Che non ha diritto di esistere nessuna azione che minaccia e toglie la vita ad un essere umano. Questo vale per tutti. Quando si mette al centro del nostro pensiero, la persona, i bambini, le loro mamme e i loro papà, certamente non c’è più posto né per un’aggressione né per priorità che a volte si danno alle considerazioni storiche e politiche. È tutta teoria distaccata dalla realtà. L’appello principale oggi è dunque quello di guardare con i propri occhi al sangue che cola. È il segno che parla più degli altri.
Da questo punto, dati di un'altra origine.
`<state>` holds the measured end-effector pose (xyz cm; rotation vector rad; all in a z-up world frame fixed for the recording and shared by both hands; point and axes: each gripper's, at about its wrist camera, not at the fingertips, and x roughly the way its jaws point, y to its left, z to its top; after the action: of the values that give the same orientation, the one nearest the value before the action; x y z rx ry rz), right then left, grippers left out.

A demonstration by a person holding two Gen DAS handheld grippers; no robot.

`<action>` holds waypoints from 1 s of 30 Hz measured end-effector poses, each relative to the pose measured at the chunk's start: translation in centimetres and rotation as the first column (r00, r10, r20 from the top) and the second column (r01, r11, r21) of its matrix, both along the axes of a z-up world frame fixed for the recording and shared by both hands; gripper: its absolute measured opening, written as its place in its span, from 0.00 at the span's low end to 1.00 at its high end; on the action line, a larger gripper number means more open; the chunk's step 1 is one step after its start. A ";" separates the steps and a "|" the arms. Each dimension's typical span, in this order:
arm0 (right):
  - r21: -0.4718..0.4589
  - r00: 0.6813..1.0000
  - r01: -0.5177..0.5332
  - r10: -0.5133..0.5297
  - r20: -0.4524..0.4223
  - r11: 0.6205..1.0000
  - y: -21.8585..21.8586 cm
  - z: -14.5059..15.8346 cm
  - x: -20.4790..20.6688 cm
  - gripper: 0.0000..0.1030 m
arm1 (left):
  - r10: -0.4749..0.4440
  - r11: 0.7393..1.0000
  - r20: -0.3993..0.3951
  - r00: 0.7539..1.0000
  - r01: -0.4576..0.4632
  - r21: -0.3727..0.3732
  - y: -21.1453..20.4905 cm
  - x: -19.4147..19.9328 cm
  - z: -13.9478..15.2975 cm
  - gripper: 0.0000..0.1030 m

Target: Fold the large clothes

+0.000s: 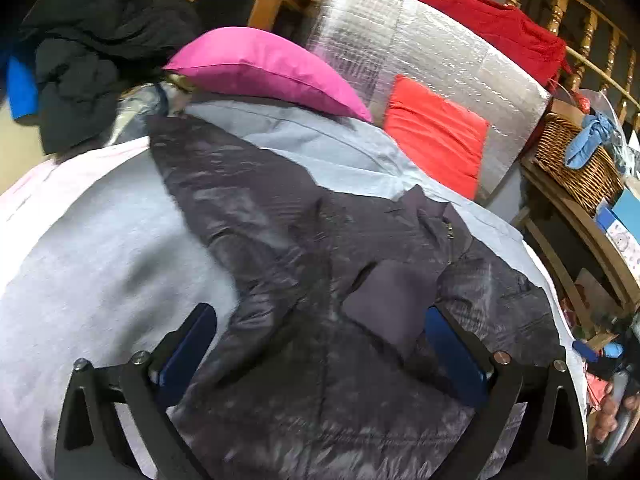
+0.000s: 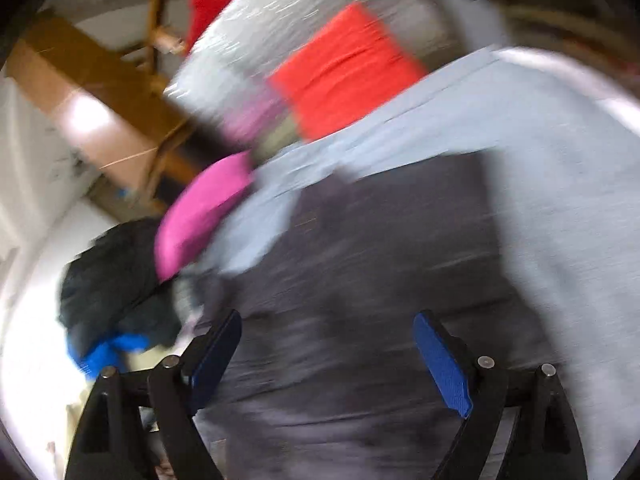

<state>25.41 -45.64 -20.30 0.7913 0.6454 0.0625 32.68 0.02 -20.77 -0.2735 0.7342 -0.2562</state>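
A dark grey padded jacket (image 1: 304,264) lies spread on a bed covered by a pale grey sheet (image 1: 88,248). Its zip collar (image 1: 444,224) and a flat grey flap (image 1: 392,304) lie toward the right. My left gripper (image 1: 320,344) is open just above the jacket, its blue pads (image 1: 188,348) on either side of the fabric, holding nothing. In the blurred right wrist view, my right gripper (image 2: 328,352) is open and empty over the same jacket (image 2: 376,264).
A pink pillow (image 1: 264,68) and an orange-red cushion (image 1: 436,136) lie at the bed's head against a silver foil panel (image 1: 420,48). A black garment pile (image 1: 92,52) sits far left. A wicker basket (image 1: 576,164) and wooden railing (image 1: 588,32) stand at right.
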 end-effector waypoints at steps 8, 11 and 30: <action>0.034 0.994 0.081 -0.078 -0.076 0.996 -5.9 -4.9 1.0 0.87 | -0.061 0.996 -0.091 0.994 0.066 0.057 -3.3 4.8 -0.2 0.76; 0.024 0.996 0.056 -0.055 -0.072 0.998 -6.2 -4.9 2.1 0.87 | -0.104 0.993 -0.168 0.980 0.113 0.043 -4.5 6.5 -0.9 0.82; -0.270 0.985 0.103 -0.137 -0.110 0.957 -4.8 -4.4 2.2 0.18 | -0.205 0.975 -0.208 0.956 0.218 0.043 -8.4 7.5 -2.1 0.83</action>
<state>27.59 -50.41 -24.72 0.5778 0.7085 -0.1837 40.14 -8.41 -22.84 -0.1588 0.9742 -0.4107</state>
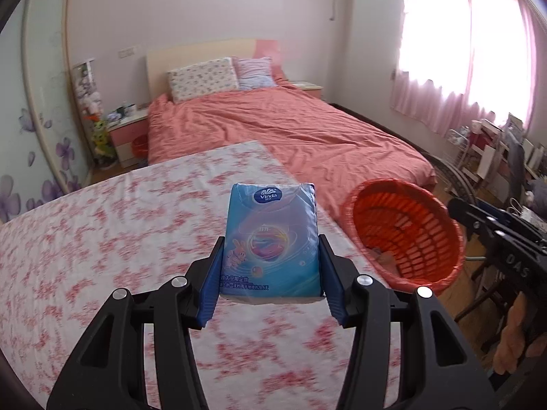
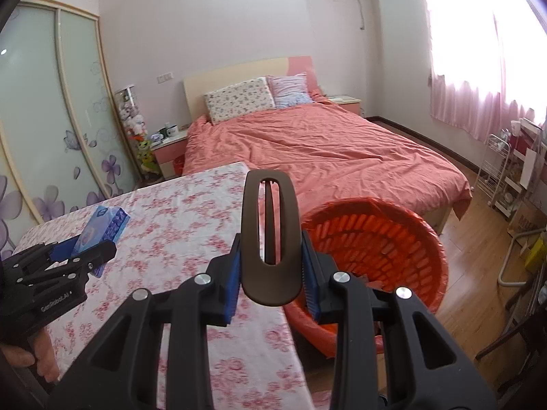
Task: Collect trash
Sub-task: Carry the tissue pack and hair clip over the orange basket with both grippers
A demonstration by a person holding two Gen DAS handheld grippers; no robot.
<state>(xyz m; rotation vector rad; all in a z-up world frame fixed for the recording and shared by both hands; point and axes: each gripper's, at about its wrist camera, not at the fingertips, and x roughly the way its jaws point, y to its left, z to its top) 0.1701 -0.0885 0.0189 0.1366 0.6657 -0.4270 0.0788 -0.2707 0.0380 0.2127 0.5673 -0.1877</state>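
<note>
- Blue plastic wraps the tissue pack (image 1: 270,239) that our left gripper (image 1: 270,270) pinches by its two long sides, held lengthwise above the floral tablecloth (image 1: 102,239); we judge this side grip keeps the soft pack from folding.
- Our right gripper (image 2: 270,266) is pressed onto a brown hair clip (image 2: 268,232), gripped across its rounded end so the slotted length points to 12 o'clock.
- From the clip, the orange basket (image 2: 403,239) sits at about 3 o'clock, just past the table edge and lower, so we judge both items are carried high to clear its rim.
- In the left wrist view the basket (image 1: 410,232) lies at 3 o'clock of the pack, with some scraps in its bottom.
- Beyond the table stands the bed (image 1: 273,126) at 12 o'clock.
</note>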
Che appello farebbe invece alle leadership europee e all’Unione europea?
Non rassegnarsi alla situazione di fatto, sapendo che quando siamo uniti, non soltanto come Europa ma come umanità, siamo più forti nelle intenzioni di pace. Non è mia competenza parlare di politica o di armi ma da uomo di chiesa mi permetto di sottolineare questa esigenza di una maggiore unità che permette di guardare alla realtà con speranza, rende più coraggiosi e quindi più creativi. Quando l’umanità è più unita, quando ci si riconosce fratelli e si decide di puntare sul positivo che c’è, allora nascono idee, si avviano iniziative e ciò può accadere anche in questo contesto di guerra.
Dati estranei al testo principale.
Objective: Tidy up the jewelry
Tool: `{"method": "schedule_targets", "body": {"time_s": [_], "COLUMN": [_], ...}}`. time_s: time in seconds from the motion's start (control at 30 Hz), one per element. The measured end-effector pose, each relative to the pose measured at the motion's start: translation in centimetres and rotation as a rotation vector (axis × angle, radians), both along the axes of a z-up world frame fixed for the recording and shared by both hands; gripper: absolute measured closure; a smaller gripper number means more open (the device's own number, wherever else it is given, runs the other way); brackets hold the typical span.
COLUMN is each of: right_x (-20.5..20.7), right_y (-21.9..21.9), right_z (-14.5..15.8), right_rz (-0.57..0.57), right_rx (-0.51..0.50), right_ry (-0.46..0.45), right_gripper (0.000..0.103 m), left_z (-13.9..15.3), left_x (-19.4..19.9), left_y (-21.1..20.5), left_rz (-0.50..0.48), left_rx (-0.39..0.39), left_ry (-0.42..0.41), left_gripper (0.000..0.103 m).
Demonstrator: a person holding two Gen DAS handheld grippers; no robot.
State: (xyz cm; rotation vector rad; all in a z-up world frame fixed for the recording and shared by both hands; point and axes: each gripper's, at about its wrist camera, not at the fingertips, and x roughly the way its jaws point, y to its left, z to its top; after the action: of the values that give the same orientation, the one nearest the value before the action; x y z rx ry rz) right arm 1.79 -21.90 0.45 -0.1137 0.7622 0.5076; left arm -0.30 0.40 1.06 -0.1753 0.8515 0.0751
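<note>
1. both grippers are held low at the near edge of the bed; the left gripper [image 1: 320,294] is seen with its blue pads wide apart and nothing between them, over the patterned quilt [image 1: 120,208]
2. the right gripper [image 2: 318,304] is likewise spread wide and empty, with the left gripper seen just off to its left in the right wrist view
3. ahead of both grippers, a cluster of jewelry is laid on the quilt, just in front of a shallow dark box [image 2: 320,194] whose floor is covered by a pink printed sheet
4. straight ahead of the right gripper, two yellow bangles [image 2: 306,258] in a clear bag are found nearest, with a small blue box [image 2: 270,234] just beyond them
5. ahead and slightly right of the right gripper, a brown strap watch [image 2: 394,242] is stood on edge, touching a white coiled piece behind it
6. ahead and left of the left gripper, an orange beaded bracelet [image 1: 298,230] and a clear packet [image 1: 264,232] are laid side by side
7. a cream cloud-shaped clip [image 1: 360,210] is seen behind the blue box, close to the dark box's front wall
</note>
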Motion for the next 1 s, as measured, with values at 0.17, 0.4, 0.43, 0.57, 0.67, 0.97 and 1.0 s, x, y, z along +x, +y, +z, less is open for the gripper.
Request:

Lei due anni fa disse che non avrebbe lasciato Kiev. Fu insieme all’ambasciatore polacco, l’unico che in questi primissimi giorni, non ha lasciato il Paese in guerra. Come è cambiata da allora la sua vita?
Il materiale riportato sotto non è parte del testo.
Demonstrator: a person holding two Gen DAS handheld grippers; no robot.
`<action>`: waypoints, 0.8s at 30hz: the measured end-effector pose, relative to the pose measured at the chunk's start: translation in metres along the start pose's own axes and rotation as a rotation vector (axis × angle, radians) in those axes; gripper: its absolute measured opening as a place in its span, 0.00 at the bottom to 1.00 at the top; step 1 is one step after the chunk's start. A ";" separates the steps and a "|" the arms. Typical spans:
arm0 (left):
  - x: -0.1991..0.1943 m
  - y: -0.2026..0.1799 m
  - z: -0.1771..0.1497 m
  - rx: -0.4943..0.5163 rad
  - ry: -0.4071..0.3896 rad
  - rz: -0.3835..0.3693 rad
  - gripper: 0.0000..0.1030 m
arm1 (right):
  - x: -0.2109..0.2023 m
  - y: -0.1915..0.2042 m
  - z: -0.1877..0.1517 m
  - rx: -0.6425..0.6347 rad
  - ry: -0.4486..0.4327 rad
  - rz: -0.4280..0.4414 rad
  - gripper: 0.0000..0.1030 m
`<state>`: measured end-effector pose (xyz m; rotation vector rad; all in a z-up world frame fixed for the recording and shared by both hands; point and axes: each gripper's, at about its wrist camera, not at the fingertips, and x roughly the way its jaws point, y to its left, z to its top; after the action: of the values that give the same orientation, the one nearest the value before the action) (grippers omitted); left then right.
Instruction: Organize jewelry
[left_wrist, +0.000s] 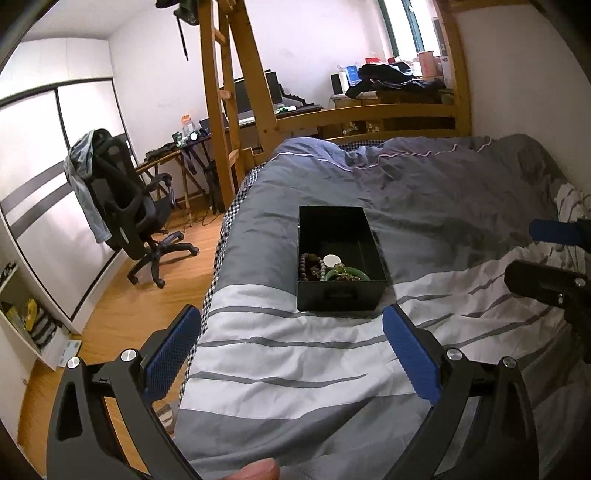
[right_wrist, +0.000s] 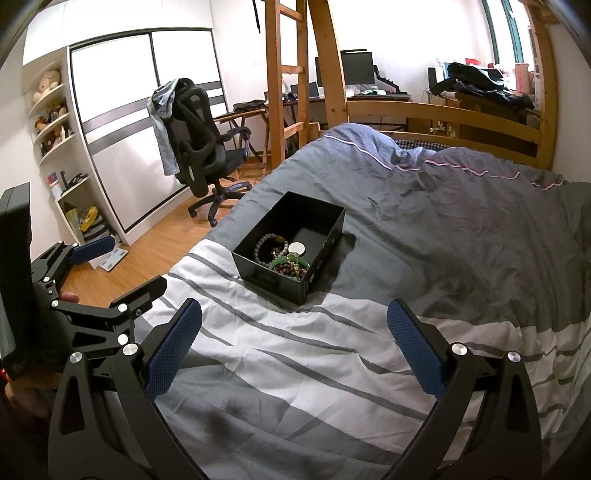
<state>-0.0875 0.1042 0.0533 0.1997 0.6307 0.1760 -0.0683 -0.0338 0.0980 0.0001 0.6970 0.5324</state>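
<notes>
A black open box (left_wrist: 340, 295) stands on the bed; it also shows in the right wrist view (right_wrist: 275, 282). Inside lie a bead bracelet (left_wrist: 306, 266), a green bangle (left_wrist: 349, 275), a white round piece (left_wrist: 331, 260) and a beaded string; the right wrist view shows the bracelet (right_wrist: 263, 245), the bangle (right_wrist: 284, 263) and the white piece (right_wrist: 297, 248). My left gripper (left_wrist: 291, 325) is open and empty, just short of the box. My right gripper (right_wrist: 294, 321) is open and empty, also short of it. Each gripper shows in the other's view, at the right edge (left_wrist: 546, 254) and at the left (right_wrist: 122, 266).
The bed has a grey and white striped duvet (left_wrist: 314, 369) and a wooden frame with a ladder (left_wrist: 221, 122). A black office chair (left_wrist: 125, 206) stands on the wood floor to the left. A wardrobe (right_wrist: 147, 122), shelves and a desk with monitors are behind.
</notes>
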 end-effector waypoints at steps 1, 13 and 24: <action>0.000 -0.002 0.000 0.008 0.000 0.003 0.94 | 0.000 0.000 0.000 0.000 0.000 0.000 0.96; 0.001 -0.008 0.001 0.033 0.008 0.015 0.94 | 0.000 -0.003 0.001 0.015 -0.001 -0.003 0.96; 0.001 -0.009 0.001 0.033 0.006 0.015 0.94 | 0.000 -0.002 0.001 0.014 0.006 -0.002 0.96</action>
<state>-0.0858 0.0958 0.0513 0.2361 0.6385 0.1808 -0.0669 -0.0358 0.0980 0.0106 0.7059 0.5257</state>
Sono due anni di ritiro spirituale continuo. Non tutti i giorni, ma spessissimo si sentono missili e droni che passano e non si sa mai quando e se qualcuno di questi può cadere sopra le nostre teste. Si percepisce che la vita può interrompersi in qualsiasi momento. Un paio di giorni fa, sono stati trovati i cadaveri di una mamma con i suoi bambini dentro il bagno della loro casa. Li aveva portati lì sperando di poterli proteggere dall’incendio che è divampato. E invece sono bruciati tutti. Può succedere quindi che non c’è nessun posto sicuro in cui andare.
Lei ci crede nella speranza della pace?
Umanamente parlando, oserei dire di no. Perché non percepisco segni sufficienti per la pace. Ma la fede ci dice che abbiamo un Dio che è misericordioso e che nonostante i peccati dell’umanità, è capace di perdonare tutti, anche l’aggressore.